Dataset entries:

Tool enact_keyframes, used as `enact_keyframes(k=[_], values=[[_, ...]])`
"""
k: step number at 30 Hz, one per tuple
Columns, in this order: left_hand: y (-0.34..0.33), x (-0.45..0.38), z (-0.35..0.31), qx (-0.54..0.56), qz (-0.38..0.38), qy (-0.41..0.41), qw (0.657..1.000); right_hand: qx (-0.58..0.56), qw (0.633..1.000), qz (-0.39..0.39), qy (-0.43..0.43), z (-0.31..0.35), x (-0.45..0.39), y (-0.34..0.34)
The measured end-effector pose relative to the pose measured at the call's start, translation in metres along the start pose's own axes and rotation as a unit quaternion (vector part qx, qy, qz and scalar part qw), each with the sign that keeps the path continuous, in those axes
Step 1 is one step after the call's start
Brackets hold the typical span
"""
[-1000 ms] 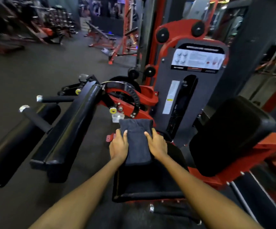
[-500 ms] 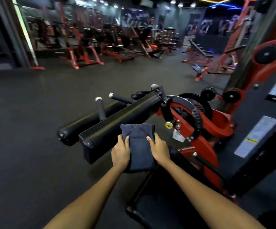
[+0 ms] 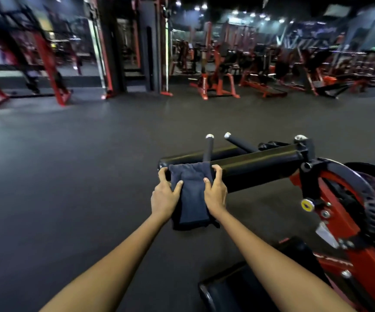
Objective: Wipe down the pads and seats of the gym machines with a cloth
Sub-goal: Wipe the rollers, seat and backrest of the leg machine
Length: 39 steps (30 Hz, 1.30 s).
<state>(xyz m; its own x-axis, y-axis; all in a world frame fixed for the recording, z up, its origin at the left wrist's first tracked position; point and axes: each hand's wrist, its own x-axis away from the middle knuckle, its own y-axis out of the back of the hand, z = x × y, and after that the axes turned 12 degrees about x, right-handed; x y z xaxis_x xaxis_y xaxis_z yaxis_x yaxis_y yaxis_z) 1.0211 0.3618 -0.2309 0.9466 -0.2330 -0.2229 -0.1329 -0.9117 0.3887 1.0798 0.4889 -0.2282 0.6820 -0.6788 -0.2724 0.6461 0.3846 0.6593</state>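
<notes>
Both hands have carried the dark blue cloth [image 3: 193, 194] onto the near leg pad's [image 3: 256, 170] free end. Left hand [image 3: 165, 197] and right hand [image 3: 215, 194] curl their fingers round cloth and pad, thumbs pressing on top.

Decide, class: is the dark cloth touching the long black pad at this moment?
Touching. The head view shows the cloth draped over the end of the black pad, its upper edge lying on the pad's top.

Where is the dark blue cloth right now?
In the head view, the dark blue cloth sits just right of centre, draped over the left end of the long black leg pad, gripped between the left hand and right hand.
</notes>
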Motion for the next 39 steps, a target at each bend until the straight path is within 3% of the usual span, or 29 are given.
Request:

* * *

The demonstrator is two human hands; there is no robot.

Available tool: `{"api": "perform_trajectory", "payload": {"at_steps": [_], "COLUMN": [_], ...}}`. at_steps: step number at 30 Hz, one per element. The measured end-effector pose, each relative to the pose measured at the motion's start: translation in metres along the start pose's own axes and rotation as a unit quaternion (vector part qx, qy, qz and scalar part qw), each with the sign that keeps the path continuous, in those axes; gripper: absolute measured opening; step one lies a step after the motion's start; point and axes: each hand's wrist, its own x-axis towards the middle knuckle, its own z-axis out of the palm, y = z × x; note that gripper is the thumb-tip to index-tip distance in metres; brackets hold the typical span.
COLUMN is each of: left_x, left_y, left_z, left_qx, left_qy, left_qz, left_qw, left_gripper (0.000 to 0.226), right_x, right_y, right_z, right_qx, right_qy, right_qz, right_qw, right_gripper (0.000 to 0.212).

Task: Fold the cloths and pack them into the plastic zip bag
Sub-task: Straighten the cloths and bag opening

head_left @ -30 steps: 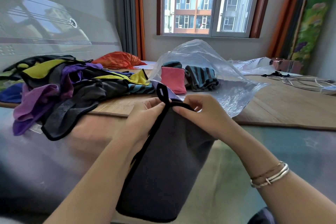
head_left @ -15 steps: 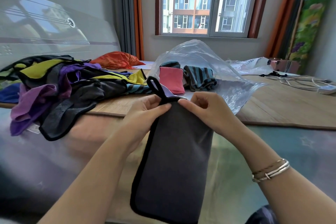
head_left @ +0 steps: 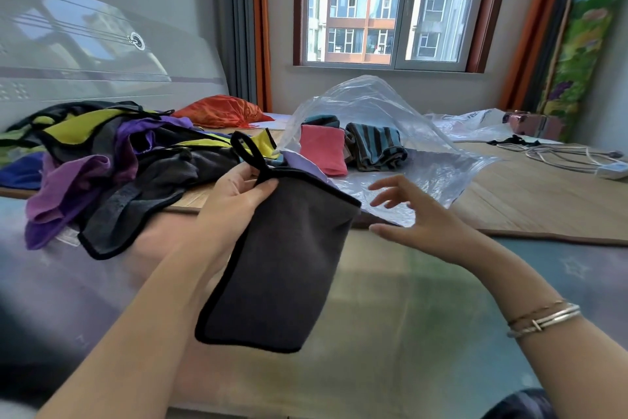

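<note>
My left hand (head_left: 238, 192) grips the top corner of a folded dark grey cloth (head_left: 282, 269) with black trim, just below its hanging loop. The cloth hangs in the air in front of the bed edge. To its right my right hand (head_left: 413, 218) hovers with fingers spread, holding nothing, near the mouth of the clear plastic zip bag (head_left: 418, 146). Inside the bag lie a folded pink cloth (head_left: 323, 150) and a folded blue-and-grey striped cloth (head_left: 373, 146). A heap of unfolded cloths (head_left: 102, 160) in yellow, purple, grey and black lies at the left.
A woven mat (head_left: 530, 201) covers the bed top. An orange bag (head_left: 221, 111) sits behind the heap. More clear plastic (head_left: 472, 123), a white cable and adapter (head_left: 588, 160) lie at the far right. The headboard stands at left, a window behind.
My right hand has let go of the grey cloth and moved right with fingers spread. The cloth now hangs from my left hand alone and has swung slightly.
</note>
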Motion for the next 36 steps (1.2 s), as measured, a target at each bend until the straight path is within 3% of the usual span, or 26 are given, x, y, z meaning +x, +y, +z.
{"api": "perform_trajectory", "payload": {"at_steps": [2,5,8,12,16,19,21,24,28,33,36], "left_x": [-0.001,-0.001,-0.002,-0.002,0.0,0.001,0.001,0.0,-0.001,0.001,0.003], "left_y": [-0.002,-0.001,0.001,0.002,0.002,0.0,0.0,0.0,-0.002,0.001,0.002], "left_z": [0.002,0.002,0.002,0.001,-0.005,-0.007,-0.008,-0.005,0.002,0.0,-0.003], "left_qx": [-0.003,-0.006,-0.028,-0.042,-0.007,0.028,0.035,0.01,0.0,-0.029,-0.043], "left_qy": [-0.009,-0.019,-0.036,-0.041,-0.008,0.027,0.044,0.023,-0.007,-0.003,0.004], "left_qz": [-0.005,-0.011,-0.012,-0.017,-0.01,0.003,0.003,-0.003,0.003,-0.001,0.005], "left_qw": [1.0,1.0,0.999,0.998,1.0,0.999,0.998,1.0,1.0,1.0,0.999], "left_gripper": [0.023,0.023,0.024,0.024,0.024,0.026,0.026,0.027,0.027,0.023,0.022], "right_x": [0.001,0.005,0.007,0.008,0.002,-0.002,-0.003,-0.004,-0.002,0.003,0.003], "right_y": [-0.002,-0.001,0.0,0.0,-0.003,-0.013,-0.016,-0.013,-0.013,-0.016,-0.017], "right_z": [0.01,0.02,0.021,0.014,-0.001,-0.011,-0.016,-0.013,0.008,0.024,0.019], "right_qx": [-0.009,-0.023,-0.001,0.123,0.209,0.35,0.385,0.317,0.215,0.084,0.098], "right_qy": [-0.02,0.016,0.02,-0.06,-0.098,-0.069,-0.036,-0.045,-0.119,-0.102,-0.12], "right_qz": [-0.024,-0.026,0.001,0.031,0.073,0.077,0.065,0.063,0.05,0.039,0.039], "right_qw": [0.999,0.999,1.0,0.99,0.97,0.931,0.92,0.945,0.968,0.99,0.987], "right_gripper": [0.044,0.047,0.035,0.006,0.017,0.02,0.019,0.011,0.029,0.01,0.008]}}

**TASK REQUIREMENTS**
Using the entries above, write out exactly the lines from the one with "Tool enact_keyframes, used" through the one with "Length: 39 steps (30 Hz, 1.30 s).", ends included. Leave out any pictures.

**ANSWER TO THE EXERCISE**
Tool enact_keyframes, used as `enact_keyframes(k=[_], values=[[_, ...]])`
"""
k: step number at 30 Hz, one per tuple
Columns, in this order: left_hand: y (-0.34..0.33), x (-0.45..0.38), z (-0.35..0.31), qx (-0.54..0.56), qz (-0.38..0.38), qy (-0.41..0.41), qw (0.657..1.000); right_hand: qx (-0.58..0.56), qw (0.633..1.000), qz (-0.39..0.39), qy (-0.43..0.43), z (-0.31..0.35), x (-0.45..0.39), y (-0.34..0.34)
The measured end-effector pose relative to the pose measured at the call's start, translation in metres along the start pose's own axes and rotation as a unit quaternion (vector part qx, qy, qz and scalar part qw), each with the sign that keeps the path continuous, in those axes
Step 1 is one step after the call's start
Brackets hold the typical span
"""
[-1000 ms] 
[-500 ms] 
[+0 ms] 
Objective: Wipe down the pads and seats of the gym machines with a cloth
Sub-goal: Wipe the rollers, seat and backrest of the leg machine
Length: 39 steps (30 Hz, 1.30 s).

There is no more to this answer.